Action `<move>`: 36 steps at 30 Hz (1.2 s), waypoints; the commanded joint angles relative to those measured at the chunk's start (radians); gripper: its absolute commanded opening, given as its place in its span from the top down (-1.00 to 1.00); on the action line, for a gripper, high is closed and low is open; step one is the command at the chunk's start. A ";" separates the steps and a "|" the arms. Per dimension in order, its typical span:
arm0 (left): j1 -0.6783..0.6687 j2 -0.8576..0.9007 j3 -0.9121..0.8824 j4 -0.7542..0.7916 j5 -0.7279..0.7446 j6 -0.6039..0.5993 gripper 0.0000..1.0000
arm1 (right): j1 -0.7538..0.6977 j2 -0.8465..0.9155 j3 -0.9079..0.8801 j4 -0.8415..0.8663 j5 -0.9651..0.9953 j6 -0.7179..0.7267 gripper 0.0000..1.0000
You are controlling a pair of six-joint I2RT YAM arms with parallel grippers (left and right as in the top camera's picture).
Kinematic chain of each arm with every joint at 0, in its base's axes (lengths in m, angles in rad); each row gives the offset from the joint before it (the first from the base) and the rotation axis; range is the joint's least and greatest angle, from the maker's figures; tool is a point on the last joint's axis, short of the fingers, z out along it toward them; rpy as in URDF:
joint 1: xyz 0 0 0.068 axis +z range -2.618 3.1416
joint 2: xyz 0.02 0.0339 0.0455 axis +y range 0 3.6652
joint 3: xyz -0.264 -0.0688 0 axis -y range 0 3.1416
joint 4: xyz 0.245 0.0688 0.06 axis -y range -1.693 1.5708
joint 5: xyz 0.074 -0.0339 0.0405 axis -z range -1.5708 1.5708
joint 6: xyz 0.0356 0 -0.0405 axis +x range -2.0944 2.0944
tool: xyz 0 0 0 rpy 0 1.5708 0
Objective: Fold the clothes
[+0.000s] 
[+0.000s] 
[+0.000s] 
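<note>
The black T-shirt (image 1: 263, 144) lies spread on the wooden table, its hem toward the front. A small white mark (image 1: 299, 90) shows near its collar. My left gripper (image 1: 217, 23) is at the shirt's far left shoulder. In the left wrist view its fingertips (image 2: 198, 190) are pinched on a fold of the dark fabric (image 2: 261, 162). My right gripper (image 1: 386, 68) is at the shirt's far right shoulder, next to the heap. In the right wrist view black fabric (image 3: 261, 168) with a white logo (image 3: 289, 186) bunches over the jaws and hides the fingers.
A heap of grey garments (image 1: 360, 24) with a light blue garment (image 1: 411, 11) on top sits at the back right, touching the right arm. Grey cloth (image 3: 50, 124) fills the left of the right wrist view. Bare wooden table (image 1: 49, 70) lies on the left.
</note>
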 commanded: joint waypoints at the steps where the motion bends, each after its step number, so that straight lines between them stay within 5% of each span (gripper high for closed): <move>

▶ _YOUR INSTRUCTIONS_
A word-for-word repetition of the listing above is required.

▶ _FINISHED TASK_
Action `<move>`: 36 steps at 30 Hz (1.2 s), waypoints; the commanded joint angles relative to those measured at the chunk's start (radians); gripper: its absolute commanded opening, given as its place in its span from the top down (-1.00 to 1.00); on the action line, for a gripper, high is closed and low is open; step one is the command at the chunk's start. A ";" separates the steps and a "|" the arms. Per dimension in order, its typical span:
arm0 (left): j1 -0.6783..0.6687 j2 -0.8576..0.9007 j3 -0.9121..0.8824 j4 -0.7542..0.7916 j5 -0.7279..0.7446 j6 -0.6039..0.5993 gripper 0.0000..1.0000
arm1 (right): j1 -0.7538..0.6977 j2 -0.8465..0.9155 j3 -0.9079..0.8801 j4 -0.8415..0.8663 j5 -0.9651..0.9953 j6 -0.7179..0.7267 gripper 0.0000..1.0000
You are controlling a pair of six-joint I2RT YAM arms with parallel grippers (left and right as in the top camera's picture).
Kinematic chain of each arm with every joint at 0, in its base's axes (lengths in m, angles in rad); each row gives the offset from the joint before it (the first from the base) and the rotation axis; range is the joint's least and greatest angle, from the maker's figures; tool is a point on the last joint's axis, short of the fingers, z out along it toward them; rpy as in URDF:
joint 1: xyz 0 0 0.068 axis +z range -2.618 3.1416
joint 2: xyz 0.02 0.0339 0.0455 axis +y range 0 3.6652
joint 3: xyz -0.264 -0.0688 0 axis -y range 0 3.1416
joint 4: xyz 0.245 0.0688 0.06 axis -y range -1.693 1.5708
joint 5: xyz 0.074 -0.0339 0.0405 axis -z range -1.5708 1.5708
joint 6: xyz 0.0356 0 -0.0405 axis +x range -2.0944 2.0944
tool: xyz 0 0 0 rpy 0 1.5708 0
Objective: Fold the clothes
[+0.000s] 
[+0.000s] 
[+0.000s] 
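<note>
The black T-shirt (image 1: 263, 144) lies spread on the wooden table, its hem toward the front. A small white mark (image 1: 299, 90) shows near its collar. My left gripper (image 1: 217, 23) is at the shirt's far left shoulder. In the left wrist view its fingertips (image 2: 198, 190) are pinched on a fold of the dark fabric (image 2: 261, 162). My right gripper (image 1: 386, 68) is at the shirt's far right shoulder, next to the heap. In the right wrist view black fabric (image 3: 261, 168) with a white logo (image 3: 289, 186) bunches over the jaws and hides the fingers.
A heap of grey garments (image 1: 360, 24) with a light blue garment (image 1: 411, 11) on top sits at the back right, touching the right arm. Grey cloth (image 3: 50, 124) fills the left of the right wrist view. Bare wooden table (image 1: 49, 70) lies on the left.
</note>
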 commanded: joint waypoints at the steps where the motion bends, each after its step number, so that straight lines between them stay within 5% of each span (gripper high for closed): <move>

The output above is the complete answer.